WS02 is really the first API manager I have used, or I have used API management but not with this kind of flexibility. In terms of know-how and getting to know about the API Manager, we currently only use it only internally. We do some consulting, and so we tried other solutions to solve other problems for them and ourselves. We tried some telecommunications products, but they did not have an application that manages the API. We tried Apache Camel. Out of several different products, I was excited to see a similar application that would manage API as well. Several of the other products I found pretty easy to use, but that is not the main criteria. Maybe those products would be useful for consulting and what we offer clients. But this is the product that was best for the integrated solutions we needed.

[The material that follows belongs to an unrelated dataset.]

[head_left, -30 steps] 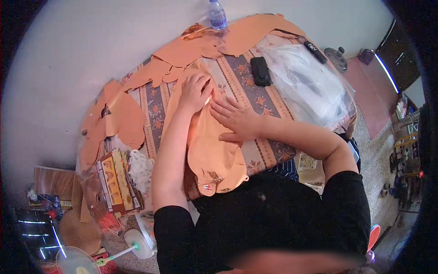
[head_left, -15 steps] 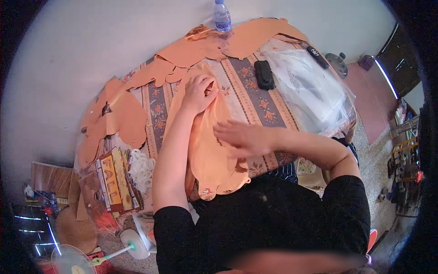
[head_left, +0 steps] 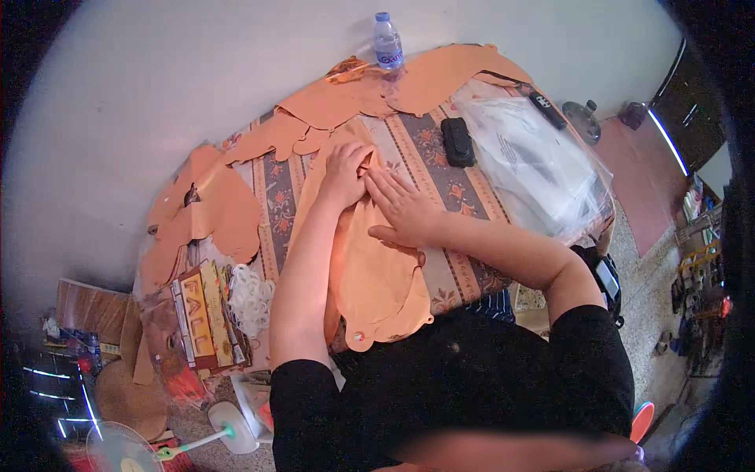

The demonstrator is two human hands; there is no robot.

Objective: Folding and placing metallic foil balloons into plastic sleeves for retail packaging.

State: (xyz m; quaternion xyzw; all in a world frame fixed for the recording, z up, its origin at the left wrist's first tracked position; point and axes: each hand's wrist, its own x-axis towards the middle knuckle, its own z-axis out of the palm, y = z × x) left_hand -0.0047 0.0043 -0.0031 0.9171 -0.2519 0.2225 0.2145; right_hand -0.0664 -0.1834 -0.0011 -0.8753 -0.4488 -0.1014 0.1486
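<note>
A flat, airless orange foil balloon [head_left: 377, 291] lies lengthwise on the table in front of me, its lower rounded end with small tabs close to my shirt. My left hand [head_left: 346, 173] is closed near the balloon's upper part, fingers curled on a raised fold of the foil. My right hand [head_left: 405, 208] lies flat on the foil, fingers stretched, its fingertips close beside my left hand. More flat orange foil balloons [head_left: 224, 200] are spread along the left side and the far edge of the table.
The patterned tablecloth [head_left: 425, 149] carries a water bottle [head_left: 388, 43] at the back, a black case [head_left: 457, 142], clear plastic bags [head_left: 535, 165] and a remote control [head_left: 547, 110]. At left are printed packs [head_left: 200, 318] and white rings [head_left: 250, 299]. A fan [head_left: 126, 452] stands lower left.
My right hand has moved up and inward over the foil, from its right edge to beside my left hand. My left hand keeps its hold at the fold.
</note>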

Right now we are using only the main part of the product. It is an internal application only for deployment at our company at the moment. We haven't deployed the product across to clients for now because they will have to be very technical, and it is almost the nature of clients who use consultants that they may not always be the most technical or want to use difficult products.
The experience we are building internally is something we do look forward to sharing. We do have one client who is considering the product. They want to use it similar to how we do as a local API, and we intend to expose it as a possible solution in our business plan for them. We are open to having new clients use it in the near future.
The advice I have for any of the organizations or companies looking for an API manager is that they, first of all, verify the building block before selecting a product. For me it is Apache, and I know the amount of work that goes towards Apache, how much has to go into TomCat. If we take on clients with a similar need it would make support rather easy for us to provide for them and we can be very efficient.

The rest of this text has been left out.